(DATA EXTRACTS):
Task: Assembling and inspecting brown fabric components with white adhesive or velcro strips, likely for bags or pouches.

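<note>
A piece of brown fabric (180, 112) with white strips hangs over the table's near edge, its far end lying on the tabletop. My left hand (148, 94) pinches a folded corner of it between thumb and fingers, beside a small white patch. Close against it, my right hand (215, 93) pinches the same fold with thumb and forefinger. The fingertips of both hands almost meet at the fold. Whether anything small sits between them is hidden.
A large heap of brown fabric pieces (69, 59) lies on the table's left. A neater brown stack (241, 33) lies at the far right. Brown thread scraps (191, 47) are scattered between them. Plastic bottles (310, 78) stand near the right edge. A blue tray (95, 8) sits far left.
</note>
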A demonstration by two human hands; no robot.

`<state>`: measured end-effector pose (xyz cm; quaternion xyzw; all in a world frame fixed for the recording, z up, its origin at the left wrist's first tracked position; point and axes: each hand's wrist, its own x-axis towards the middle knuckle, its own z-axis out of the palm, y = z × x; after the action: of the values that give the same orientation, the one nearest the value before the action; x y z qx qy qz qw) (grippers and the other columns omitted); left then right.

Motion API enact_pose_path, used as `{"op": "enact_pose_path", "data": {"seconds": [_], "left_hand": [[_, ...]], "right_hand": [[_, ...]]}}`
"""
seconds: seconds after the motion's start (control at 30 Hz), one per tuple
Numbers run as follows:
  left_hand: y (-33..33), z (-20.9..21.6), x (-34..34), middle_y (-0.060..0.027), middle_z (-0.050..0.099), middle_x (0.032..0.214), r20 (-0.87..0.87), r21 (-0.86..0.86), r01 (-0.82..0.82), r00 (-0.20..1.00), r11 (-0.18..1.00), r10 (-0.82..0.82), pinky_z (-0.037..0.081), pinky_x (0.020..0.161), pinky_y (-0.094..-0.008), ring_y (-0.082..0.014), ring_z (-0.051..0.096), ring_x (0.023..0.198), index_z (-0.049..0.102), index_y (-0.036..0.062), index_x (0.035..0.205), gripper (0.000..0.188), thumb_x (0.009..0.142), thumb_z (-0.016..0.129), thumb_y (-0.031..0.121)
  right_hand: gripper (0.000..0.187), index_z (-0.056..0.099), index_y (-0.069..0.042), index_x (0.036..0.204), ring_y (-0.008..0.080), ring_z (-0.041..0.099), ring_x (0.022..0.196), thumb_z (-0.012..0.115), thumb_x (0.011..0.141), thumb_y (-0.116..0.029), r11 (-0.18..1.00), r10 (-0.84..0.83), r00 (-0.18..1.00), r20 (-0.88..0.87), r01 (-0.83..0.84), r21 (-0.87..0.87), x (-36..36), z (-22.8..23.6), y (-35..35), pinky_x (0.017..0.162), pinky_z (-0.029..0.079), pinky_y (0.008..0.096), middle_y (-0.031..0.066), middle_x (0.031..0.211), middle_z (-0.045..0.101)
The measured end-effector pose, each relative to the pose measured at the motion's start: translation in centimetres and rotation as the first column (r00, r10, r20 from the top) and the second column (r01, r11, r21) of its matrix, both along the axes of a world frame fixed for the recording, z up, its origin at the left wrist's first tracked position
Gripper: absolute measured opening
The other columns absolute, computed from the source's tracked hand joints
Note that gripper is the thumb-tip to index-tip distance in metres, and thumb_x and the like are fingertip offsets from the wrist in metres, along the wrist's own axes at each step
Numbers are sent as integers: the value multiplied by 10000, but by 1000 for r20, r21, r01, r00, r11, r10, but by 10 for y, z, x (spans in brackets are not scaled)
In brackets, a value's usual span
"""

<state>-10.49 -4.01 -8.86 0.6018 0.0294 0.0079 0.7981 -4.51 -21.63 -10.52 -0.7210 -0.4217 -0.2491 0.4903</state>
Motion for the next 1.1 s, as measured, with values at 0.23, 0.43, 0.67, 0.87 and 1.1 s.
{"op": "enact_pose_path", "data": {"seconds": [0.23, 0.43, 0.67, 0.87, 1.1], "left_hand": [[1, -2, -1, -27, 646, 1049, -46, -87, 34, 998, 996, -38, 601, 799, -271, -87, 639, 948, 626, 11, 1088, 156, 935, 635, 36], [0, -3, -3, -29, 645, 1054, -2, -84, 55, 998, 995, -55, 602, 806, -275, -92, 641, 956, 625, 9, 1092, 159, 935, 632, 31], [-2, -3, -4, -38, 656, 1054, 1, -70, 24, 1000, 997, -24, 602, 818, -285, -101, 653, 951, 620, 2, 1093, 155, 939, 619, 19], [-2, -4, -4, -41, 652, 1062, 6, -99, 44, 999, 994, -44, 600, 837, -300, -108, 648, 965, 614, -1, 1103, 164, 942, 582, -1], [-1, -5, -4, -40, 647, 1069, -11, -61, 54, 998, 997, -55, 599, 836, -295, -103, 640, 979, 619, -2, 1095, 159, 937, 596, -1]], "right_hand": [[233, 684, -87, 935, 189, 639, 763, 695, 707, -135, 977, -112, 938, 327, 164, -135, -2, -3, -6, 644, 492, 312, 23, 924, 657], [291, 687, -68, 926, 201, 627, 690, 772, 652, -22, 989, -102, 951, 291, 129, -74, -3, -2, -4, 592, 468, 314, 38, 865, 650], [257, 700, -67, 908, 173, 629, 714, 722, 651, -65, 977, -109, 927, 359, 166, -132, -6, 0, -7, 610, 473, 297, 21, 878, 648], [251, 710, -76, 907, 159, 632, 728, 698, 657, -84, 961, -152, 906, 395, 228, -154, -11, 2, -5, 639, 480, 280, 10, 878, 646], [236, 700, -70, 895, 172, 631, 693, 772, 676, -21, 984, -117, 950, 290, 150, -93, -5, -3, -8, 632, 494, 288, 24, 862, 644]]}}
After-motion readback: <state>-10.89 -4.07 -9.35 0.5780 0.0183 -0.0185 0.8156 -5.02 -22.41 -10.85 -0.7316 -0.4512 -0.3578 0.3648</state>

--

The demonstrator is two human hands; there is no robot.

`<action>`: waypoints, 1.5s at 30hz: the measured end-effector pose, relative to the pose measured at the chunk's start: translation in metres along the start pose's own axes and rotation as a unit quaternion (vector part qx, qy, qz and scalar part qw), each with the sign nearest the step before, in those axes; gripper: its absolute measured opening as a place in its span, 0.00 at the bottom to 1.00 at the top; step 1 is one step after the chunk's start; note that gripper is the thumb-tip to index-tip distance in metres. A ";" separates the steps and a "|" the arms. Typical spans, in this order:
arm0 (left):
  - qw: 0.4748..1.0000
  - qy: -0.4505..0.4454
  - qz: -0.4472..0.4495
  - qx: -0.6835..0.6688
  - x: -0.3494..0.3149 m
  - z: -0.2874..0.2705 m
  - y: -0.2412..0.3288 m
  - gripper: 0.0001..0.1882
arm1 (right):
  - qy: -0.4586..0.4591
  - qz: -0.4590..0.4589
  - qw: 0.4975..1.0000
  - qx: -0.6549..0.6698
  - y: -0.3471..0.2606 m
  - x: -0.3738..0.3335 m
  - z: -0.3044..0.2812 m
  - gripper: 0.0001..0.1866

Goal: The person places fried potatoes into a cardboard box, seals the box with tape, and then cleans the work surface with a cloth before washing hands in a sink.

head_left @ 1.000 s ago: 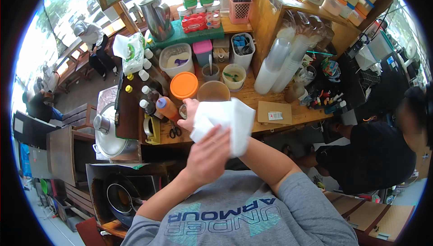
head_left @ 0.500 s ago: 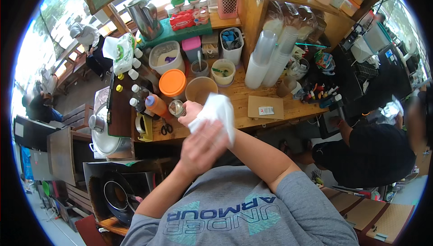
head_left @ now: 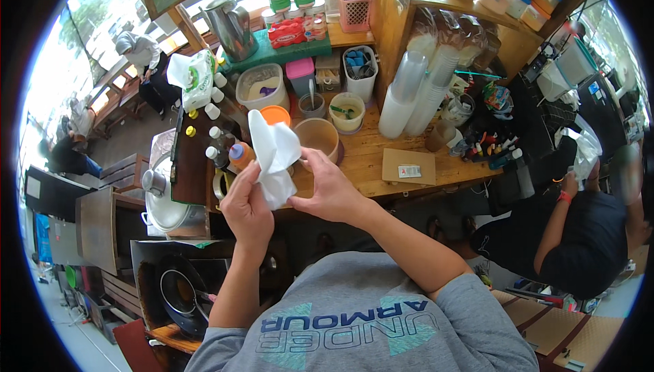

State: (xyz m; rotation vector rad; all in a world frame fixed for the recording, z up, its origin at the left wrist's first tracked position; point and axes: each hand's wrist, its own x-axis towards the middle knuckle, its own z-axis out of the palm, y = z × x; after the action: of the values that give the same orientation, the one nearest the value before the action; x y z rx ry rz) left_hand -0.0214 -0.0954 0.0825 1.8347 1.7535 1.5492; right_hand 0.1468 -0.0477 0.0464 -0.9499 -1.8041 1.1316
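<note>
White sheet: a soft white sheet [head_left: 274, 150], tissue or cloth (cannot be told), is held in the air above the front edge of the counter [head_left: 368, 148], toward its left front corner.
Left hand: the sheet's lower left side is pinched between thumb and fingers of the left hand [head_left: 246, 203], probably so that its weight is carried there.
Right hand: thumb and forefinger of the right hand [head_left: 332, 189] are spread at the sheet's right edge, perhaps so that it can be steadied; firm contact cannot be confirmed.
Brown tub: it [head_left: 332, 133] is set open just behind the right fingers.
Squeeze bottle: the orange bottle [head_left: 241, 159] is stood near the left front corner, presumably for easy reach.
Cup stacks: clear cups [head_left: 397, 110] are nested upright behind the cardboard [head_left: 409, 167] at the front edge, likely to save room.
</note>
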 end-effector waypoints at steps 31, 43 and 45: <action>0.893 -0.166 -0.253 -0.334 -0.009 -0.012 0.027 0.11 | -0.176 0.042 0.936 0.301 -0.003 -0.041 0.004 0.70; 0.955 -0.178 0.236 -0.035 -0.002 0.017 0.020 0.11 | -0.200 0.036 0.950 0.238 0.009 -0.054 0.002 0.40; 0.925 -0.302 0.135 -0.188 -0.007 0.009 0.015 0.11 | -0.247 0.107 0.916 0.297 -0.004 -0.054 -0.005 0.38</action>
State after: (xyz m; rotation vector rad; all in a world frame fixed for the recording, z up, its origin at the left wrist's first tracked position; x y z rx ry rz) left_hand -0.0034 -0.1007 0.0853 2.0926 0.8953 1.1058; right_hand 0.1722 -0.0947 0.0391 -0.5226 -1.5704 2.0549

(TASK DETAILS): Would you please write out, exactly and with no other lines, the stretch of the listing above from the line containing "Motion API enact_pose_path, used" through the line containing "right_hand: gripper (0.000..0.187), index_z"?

(EXERCISE RESPONSE):
Motion API enact_pose_path, used as `{"op": "enact_pose_path", "data": {"seconds": [_], "left_hand": [[_, ...]], "right_hand": [[_, ...]]}}`
"""
seconds: seconds after the motion's start (control at 30 Hz), one per tuple
Numbers run as follows:
  left_hand: y (-33..33), z (-20.9..21.6), x (-34..34), middle_y (-0.060..0.027), middle_z (-0.050..0.099), middle_x (0.032..0.214), r20 (-0.87..0.87), r21 (-0.86..0.86), r01 (-0.82..0.82), r00 (-0.20..1.00), r11 (-0.18..1.00), r10 (-0.82..0.82), pinky_z (-0.037..0.081), pinky_x (0.020..0.161), pinky_y (-0.094..-0.008), ring_y (-0.082..0.014), ring_z (-0.051..0.096), ring_x (0.023..0.198), index_z (-0.049..0.102), index_y (-0.036..0.062), index_x (0.035..0.205), gripper (0.000..0.188), thumb_x (0.009..0.142), thumb_z (-0.016..0.129), thumb_y (-0.031..0.121)
  right_hand: gripper (0.000..0.187), index_z (-0.056..0.099), index_y (-0.069..0.042), index_x (0.036..0.204), ring_y (-0.008..0.080), ring_z (-0.041..0.099), ring_x (0.022..0.196), thumb_z (-0.012..0.115), thumb_x (0.011..0.141), thumb_y (-0.116..0.029), r11 (-0.18..1.00), r10 (-0.84..0.83), r00 (-0.18..1.00), r20 (-0.88..0.87), r01 (-0.83..0.84), r21 (-0.87..0.87), x (-36..36), z (-22.8..23.6), y (-35..35), pinky_x (0.017..0.162), pinky_z (-0.029..0.079), pinky_y (0.008..0.096), middle_y (-0.031..0.066), middle_x (0.031..0.211), middle_z (-0.045..0.101)

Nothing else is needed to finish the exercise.